EQ-VAS – Univariate logistic regression analyses showed that none of the factors were significantly associated with a difference of > 1 EQ-VAS point between T1 and T2.

Discussion

Main findings

Our study showed that pre-injury health status as measured with EQ-5D3L showed expected patterns according to e.g. age and morbidity. A larger retrospective window (1 year vs 1 week) generally did not systematically influence the reported HRQL levels. Pre-injury health status as measured with EQ-5D3L one week versus one year after the injury did not show any systematic difference on the group level. It showed, however, that a substantial number of respondents showed small changes of health profile or EQ-VAS, in both directions. The consistent symmetrical pattern of change suggests that changes predominantly are the result of random error, rather than bias. The factors associated with change into any direction (older age, co-morbid disease, PTSD) may be factors associated with precision of these measures as such.

The least stable EQ-5D dimension between T1 and T2 was pain/discomfort. This may be due to the fact that pain/discomfort is a more subjective dimension compared to mobility, self-care and usual activities [23]. However, anxiety/depression, which is also a more subjective dimension of the EQ-5D, was much more stable between T1 and T2, whereas mobility and usual activities also differed frequently between T1 and T2.

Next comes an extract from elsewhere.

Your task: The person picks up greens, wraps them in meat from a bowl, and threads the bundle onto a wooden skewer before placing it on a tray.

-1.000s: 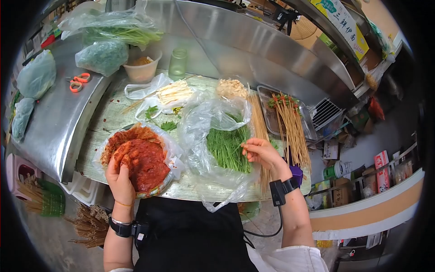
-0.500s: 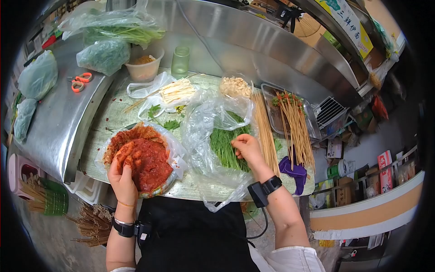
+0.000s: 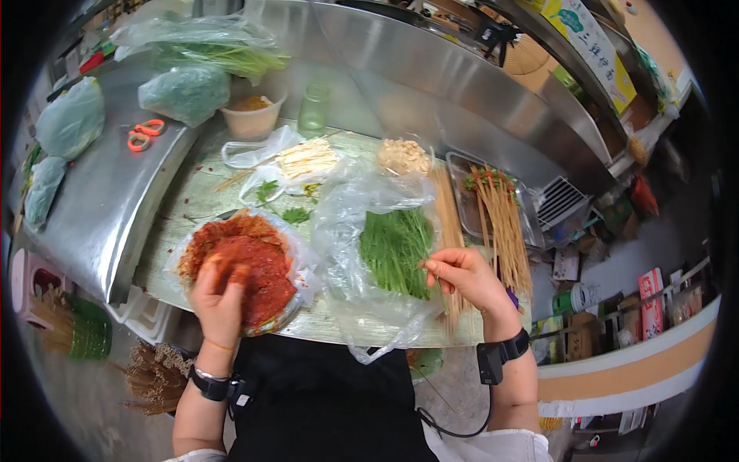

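My left hand [image 3: 219, 296] is over the bowl of red chili paste [image 3: 265, 281], its fingertips coated red and slightly blurred. Thumb and fingers are apart, and I see nothing held between them. Loose plastic lines the bowl [image 3: 305, 273]. My right hand [image 3: 469, 281] is closed in a pinch on a thin green herb sprig [image 3: 442, 296], at the right edge of a pile of feathery green herbs [image 3: 396, 250]. That pile lies in an opened clear plastic bag [image 3: 339, 223].
Bamboo skewers [image 3: 446, 208] lie right of the bag. A clear tray [image 3: 462, 173] has filled skewers [image 3: 500, 223] across it. Behind stand pale pieces in a container [image 3: 404, 156], enoki-like strands [image 3: 306, 159], a green glass [image 3: 313, 108] and a tub [image 3: 252, 119]. Orange-handled scissors [image 3: 145, 135] lie left.
My right hand has moved right, from over the herbs to the pile's edge, with a sprig pinched in it. My left hand has lowered and its fingers have opened over the paste.
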Available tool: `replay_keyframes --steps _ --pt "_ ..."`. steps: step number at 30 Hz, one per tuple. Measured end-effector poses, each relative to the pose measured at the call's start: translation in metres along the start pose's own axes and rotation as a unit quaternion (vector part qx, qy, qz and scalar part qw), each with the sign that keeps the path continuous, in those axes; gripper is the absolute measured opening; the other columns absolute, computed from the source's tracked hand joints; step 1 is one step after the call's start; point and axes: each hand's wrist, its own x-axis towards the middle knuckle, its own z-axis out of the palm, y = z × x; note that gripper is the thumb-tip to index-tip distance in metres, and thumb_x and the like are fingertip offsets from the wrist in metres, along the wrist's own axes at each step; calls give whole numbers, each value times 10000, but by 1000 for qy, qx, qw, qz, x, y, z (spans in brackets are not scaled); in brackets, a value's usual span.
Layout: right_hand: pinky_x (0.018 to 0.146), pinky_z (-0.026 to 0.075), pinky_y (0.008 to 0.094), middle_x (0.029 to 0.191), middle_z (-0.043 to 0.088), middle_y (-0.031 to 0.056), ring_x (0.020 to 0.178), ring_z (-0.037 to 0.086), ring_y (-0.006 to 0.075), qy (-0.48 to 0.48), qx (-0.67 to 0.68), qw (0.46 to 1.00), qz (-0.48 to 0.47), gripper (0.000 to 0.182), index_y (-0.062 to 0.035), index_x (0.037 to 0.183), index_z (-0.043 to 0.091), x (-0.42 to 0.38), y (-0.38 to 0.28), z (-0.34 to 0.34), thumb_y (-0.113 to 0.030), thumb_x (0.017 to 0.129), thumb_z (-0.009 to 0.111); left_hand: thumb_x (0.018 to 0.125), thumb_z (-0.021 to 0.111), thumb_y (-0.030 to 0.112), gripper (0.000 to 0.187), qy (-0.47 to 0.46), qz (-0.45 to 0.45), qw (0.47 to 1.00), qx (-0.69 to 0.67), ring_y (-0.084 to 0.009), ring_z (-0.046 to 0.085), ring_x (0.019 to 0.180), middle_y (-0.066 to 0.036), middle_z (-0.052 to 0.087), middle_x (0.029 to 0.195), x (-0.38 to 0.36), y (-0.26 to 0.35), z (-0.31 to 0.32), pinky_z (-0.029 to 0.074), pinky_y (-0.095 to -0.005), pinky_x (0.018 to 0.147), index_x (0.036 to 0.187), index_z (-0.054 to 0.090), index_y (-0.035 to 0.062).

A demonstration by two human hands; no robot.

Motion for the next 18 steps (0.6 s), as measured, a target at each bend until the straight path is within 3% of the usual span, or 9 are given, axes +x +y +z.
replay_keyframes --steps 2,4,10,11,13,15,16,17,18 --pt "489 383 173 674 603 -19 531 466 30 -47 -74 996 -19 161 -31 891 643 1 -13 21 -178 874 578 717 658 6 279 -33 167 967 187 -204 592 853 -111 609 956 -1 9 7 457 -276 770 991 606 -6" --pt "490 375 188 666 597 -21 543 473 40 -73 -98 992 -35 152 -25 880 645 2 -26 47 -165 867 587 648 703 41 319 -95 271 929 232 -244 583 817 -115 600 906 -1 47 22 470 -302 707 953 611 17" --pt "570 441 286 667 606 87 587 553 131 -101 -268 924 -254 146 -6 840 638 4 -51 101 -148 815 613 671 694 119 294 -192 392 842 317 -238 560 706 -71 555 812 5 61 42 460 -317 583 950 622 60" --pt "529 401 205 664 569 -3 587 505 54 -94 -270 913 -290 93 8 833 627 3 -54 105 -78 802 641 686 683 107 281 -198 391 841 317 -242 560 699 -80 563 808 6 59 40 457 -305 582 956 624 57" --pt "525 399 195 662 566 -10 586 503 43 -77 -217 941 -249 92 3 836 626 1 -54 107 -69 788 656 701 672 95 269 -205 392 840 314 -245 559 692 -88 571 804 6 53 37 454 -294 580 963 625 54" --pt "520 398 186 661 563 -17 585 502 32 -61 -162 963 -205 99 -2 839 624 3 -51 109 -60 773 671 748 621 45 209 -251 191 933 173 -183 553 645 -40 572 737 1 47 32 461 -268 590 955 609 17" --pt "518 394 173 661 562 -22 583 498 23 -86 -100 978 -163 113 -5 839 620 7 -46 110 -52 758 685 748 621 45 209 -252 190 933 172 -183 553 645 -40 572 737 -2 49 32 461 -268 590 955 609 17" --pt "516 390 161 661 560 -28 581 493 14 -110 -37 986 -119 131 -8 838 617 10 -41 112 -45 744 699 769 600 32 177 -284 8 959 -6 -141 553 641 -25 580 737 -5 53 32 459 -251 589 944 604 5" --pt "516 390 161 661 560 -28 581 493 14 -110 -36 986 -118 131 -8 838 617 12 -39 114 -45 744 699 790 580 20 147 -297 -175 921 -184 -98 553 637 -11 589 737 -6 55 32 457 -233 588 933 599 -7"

The EQ-5D summary scores and EQ-VAS scores of respondents with severe (ISS > 16) injuries and respondents with PTSD did not differ significantly. Kwong et al. argued that, compared to continuous measures, the more restricted range of responses of generic measures, such as the EQ-5D-3 L, may lead to smaller variability in scores [24]. In our study this may have led to greater homogeneity in pre-injury EQ-5D assessed at T1 and T2 compared to pre-injury EQ-VAS. However, our findings also show that pre-injury EQ-5D was just as easily distorted as the EQ-VAS. More than one in three respondents reported a different pre-injury EQ-5D health state at T1 compared to T2, whereas only one in eight reported a different pre-injury EQ-VAS score at T1 compared to T2.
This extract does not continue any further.